Sa Majesté voulant donner au sieur Charles-Henry Sanson le moyen de vaquer à ses affaires, lui a accordé sauf-conduit de sa personne pendant trois mois, pendant lesquels Sa Majesté fait défense à ses créanciers d’exercer contre lui aucune contrainte ; à tous huissiers, sergents ou autres de l’arrêter ni inquiéter ; et à tous concierges, et geôliers des prisons de l’y recevoir, à peine de désobéissance, d’interdiction de leurs charges et de tous dépens, dommages et intérêts ; et si, au préjudice desdites défenses, il était emprisonné, veut Sa Majesté qu’il soit sur-le-champ élargi ; quoi faisant tous concierges et geôliers en demeureront bien valablement quittes et déchargés. Veut aussi, Sa Majesté, que le présent sauf-conduit ne puisse avoir d’effet qu’après avoir été signifié au bureau des gardes du commerce.

Donné à Versailles, le dix-neuf avril mil sept cent quatre- vingt-neuf.

LOUIS.

Laurent de Villedeuil.

 

Quand les noms furent écrits, le roi signa, puis remit le papier à mon grand-père qui ne le prit qu’en fléchissant respectueusement le genou. Sa liberté venait d’être sauvegardée par celui à qui il devait ôter la vie.

Comme il se retirait du palais, une femme à la démarche imposante et majestueuse, splendidement parée, et suivie de deux autres dames et d’un gentilhomme, lui apparut, sur le perron de la double rampe de l’escalier. Tous les fronts s’inclinèrent à son aspect, car l’huissier venait en ouvrant la grande porte à deux battants, de prononcer, d’une voix retentissante, ces mots’ :

— La reine ! 

Au même instant sortait par une petite porte dérobée, donnant sur les tribunes de la chapelle, une jeune personne vêtue d’une modeste robe de taffetas glacé à guimpe, mais dont les traits purs et harmonieux respiraient une bonté angélique. Dès que la reine l’aperçut, une expression affectueuse se peignit sur son visage.

— Eh ! Venez donc, chère sœur ! s’écria-t-elle, je ne vous ai pas vue aujourd’hui. 

— Ce sont nos deux princesses : la reine et madame Elisabeth, dit à Charles-Henry Sanson l’huissier qui le reconduisait hors du palais. 

— Je ne sais celle qui impose le plus, répliqua vivement mon aïeul ; mais si la première a l’air de la plus grande princesse de la terre, l’autre a l’air d’une princesse du ciel ! 
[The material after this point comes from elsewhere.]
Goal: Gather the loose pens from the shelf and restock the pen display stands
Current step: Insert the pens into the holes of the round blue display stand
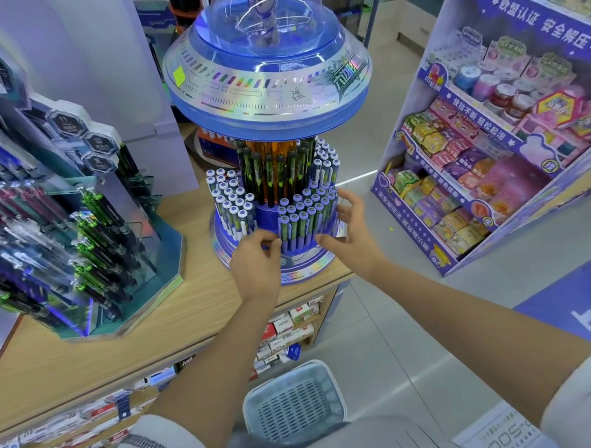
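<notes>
Two pen display stands sit on the light wooden shelf top (151,334). One round blue stand with a saucer-shaped roof (270,89) is at the right front corner, and one angular teal tiered stand (152,278) is toward the left edge. The round stand shows three lower clusters: white-capped pens (231,202), blue-capped pens (307,207) and a mixed cluster (327,160). Above them is one ring of black-and-green pens (276,174). Single pens are too many to count. One clear dome (223,9) holds one figure (264,15). One pale blue plastic basket (294,406) is below.

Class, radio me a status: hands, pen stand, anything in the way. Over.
Left hand pinches a front pen; right hand open beside that cluster. Stand well stocked. Nothing blocking; basket on floor below.
</notes>
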Tool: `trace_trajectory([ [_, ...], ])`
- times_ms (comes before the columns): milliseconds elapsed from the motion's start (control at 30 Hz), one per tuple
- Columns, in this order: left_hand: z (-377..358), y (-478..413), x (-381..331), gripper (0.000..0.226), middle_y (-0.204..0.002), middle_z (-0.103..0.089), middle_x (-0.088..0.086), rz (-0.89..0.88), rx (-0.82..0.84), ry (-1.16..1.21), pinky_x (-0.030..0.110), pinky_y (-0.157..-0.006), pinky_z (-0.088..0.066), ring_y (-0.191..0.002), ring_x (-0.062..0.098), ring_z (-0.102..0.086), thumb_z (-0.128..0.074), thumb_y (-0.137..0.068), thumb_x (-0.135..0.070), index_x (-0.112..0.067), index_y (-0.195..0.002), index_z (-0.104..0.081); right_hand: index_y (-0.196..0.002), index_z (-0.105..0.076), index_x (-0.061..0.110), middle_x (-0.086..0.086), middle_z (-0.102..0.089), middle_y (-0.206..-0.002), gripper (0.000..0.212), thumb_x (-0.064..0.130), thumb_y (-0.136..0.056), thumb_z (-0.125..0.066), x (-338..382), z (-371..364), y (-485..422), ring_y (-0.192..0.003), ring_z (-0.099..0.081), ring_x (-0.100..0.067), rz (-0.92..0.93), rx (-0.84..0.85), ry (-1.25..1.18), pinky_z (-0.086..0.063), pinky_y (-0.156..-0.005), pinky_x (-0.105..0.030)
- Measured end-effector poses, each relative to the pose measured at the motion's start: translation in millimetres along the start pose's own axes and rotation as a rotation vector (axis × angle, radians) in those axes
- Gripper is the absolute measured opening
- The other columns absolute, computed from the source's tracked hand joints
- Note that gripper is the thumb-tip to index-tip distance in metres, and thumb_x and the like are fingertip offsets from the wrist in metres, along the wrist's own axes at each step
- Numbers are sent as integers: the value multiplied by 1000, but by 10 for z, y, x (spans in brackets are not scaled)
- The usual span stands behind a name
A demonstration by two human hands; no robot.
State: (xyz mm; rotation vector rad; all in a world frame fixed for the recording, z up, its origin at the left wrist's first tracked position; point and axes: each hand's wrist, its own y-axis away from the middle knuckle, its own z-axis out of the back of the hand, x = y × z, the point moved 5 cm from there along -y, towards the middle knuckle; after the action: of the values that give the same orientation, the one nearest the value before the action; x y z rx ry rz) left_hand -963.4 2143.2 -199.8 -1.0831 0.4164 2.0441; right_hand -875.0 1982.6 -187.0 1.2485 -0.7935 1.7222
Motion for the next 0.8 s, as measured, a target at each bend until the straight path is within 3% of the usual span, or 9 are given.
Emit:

En disant cela il franchissait avec son guide le vestibule qui donnait sur la cour d’honneur, traversait cette cour et gagnait enfin la grille, heureux de prendre congé de si illustres hôtes. Un malaise indéfinissable, une gêne dont il ne pouvait se rendre compte avaient pesé sur lui tout le temps qu’il était resté dans ce palais. Était-ce l’embarras d’approcher pour la première fois de si près les puissants du royaume ? Je ne le crois pas : Charles-Henry Sanson, je l’ai dit ailleurs, et la suite de ces Mémoires le prouvera bien, était doué d’une énergie de caractère et d’une force de volonté qui le mettaient à l’abri de pareilles faiblesses.

Il faut bien le reconnaître : la Providence nous donne quelquefois des intuitions vagues et mystérieuses que nous subissons sans les comprendre, et il y avait quelque chose de prophétique dans le serrement de cœur inexprimable que mon grand-père éprouva à cette audience royale, où une coïncidence étrange lui fit entrevoir pour la première fois et presque du même coup d’œil, les trois plus nobles têtes désignées à son fatal couteau.